The clinical diagnosis of encephalitis is often difficult and identification of a causative organism is infrequent. The encephalitis syndrome may herald the emergence of novel pathogens with outbreak potential. Individual treatment and an effective public health response rely on identifying a specific pathogen. In Australia there have been no studies to try to improve the identification rate of encephalitis pathogens. This study aims to review the diagnostic assessment of adult suspected encephalitis cases.

Methods

A retrospective clinical audit was performed, of all adult encephalitis presentations between July 1998 and December 2007 to the three hospitals with adult neurological services in the Hunter New England area, northern New South Wales, Australia. Case notes were examined for evidence of relevant history taking, clinical features, physical examination, laboratory and neuroradiology investigations, and outcomes.

Results

A total of 74 cases were included in the case series.
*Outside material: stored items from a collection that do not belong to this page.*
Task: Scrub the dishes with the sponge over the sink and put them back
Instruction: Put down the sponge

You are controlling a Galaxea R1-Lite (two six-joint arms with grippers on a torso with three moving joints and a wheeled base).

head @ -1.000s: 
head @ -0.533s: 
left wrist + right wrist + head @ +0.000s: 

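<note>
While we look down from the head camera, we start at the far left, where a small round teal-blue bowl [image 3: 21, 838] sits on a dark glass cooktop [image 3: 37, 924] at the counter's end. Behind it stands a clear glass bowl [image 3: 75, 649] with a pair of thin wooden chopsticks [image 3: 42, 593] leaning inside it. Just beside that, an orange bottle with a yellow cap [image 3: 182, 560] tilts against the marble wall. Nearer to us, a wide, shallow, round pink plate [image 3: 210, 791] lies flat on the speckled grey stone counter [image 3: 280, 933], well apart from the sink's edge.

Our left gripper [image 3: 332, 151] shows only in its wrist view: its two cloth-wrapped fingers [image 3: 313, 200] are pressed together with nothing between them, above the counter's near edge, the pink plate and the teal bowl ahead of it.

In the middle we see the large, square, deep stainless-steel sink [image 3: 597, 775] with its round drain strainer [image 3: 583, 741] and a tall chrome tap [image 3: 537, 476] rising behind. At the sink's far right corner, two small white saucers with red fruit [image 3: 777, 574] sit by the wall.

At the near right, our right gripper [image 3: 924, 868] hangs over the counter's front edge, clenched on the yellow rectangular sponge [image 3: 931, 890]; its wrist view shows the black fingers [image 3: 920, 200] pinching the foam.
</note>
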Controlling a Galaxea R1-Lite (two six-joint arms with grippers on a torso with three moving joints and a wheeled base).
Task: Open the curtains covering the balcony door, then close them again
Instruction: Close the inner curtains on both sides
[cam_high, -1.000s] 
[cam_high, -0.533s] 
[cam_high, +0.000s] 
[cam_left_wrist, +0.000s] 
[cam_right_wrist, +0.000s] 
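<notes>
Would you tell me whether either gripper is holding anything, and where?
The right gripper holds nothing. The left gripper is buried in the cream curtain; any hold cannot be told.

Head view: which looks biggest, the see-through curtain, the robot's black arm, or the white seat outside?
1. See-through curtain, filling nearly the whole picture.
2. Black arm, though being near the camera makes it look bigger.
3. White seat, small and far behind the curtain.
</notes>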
Amongst suspected encephalitis cases, presenting symptoms and signs included fever (77.0%), headache (62.1%), altered consciousness (63.5%), lethargy (32.4%), seizures (25.7%), focal neurological deficits (31.1%) and photophobia (17.6%). The most common diagnostic laboratory test performed was cerebrospinal fluid (CSF) analysis (n = 67, 91%). Herpes virus polymerase chain reaction (n = 53, 71.6%) and cryptococcal antigen (n = 46, 62.2%) were the antigenic tests most regularly performed on CSF. Neuroradiological procedures employed were computerized tomographic brain scanning (n = 68, 91.9%) and magnetic resonance imaging of the brain (n = 35, 47.3%). Thirty-five patients (47.3%) had electroencephalograms. The treating clinicians suspected a specific causative organism in 14/74 cases (18.9%), of which nine (12.1%) were confirmed by laboratory testing.

Conclusions

The diagnostic assessment of patients with suspected encephalitis was not standardised. Appropriate assessment is necessary to exclude treatable agents and identify pathogens warranting public health interventions, such as those transmitted by mosquitoes and those that are vaccine preventable. An algorithm and guidelines for the diagnostic workup of encephalitis cases would assist in optimising laboratory testing so that clinical management can be best tailored to the pathogen, and appropriate public health measures implemented.